ABOUT THIS TASK: Please return the lines from the one with "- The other" through the end of the listing below, word for word, with every picture left out.

SUPPLIED INFORMATION:
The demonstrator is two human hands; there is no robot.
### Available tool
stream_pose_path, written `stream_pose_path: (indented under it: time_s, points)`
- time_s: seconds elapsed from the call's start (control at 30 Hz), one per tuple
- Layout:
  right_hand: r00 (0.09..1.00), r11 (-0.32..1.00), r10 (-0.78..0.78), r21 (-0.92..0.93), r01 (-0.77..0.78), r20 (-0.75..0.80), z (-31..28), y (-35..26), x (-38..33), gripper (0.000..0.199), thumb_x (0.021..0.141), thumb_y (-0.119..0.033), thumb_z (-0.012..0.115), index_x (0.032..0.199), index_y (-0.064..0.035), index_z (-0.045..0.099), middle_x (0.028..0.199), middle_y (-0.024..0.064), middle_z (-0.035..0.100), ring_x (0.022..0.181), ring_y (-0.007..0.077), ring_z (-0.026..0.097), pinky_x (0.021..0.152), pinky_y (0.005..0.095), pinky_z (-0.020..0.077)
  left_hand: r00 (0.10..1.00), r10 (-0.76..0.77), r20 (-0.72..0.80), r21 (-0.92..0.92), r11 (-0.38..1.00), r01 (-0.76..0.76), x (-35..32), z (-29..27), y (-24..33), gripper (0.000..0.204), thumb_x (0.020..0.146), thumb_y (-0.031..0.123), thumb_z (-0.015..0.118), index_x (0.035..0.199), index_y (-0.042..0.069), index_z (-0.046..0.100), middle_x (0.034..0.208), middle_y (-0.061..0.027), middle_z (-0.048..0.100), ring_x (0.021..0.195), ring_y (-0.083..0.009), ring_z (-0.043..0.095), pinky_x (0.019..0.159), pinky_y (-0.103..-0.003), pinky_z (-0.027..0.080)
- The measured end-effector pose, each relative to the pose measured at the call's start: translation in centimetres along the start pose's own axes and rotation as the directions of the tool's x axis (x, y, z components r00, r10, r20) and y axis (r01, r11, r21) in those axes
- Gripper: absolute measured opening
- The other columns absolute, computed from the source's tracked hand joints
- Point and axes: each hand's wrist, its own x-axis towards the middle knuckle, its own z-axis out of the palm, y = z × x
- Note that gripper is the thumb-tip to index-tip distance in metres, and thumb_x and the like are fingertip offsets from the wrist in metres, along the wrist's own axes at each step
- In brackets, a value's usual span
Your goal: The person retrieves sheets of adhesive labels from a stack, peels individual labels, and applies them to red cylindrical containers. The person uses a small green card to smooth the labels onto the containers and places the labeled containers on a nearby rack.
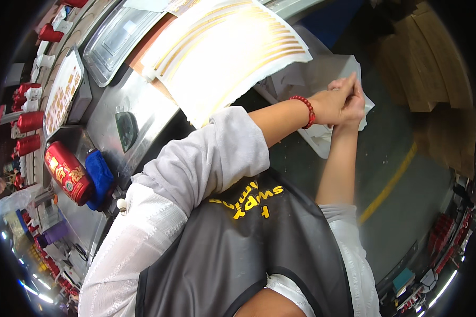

EXERCISE RESPONSE:
- The other columns absolute, computed from the source's tracked hand joints
- Point and axes: each hand's wrist, its own x-axis towards the middle knuckle, its own z-axis out of the palm, y = z × x
- Note that gripper is the thumb-tip to index-tip distance in metres, and thumb_x and the like are fingertip offsets from the wrist in metres, along the wrist's own axes at each step
- In brackets, a value's usual span
Your goal: The person retrieves sheets of adhesive labels from a stack, peels individual labels, and applies them to red cylindrical containers. The person uses a small green card to smooth the labels onto the containers and places the labeled containers on a nearby rack.

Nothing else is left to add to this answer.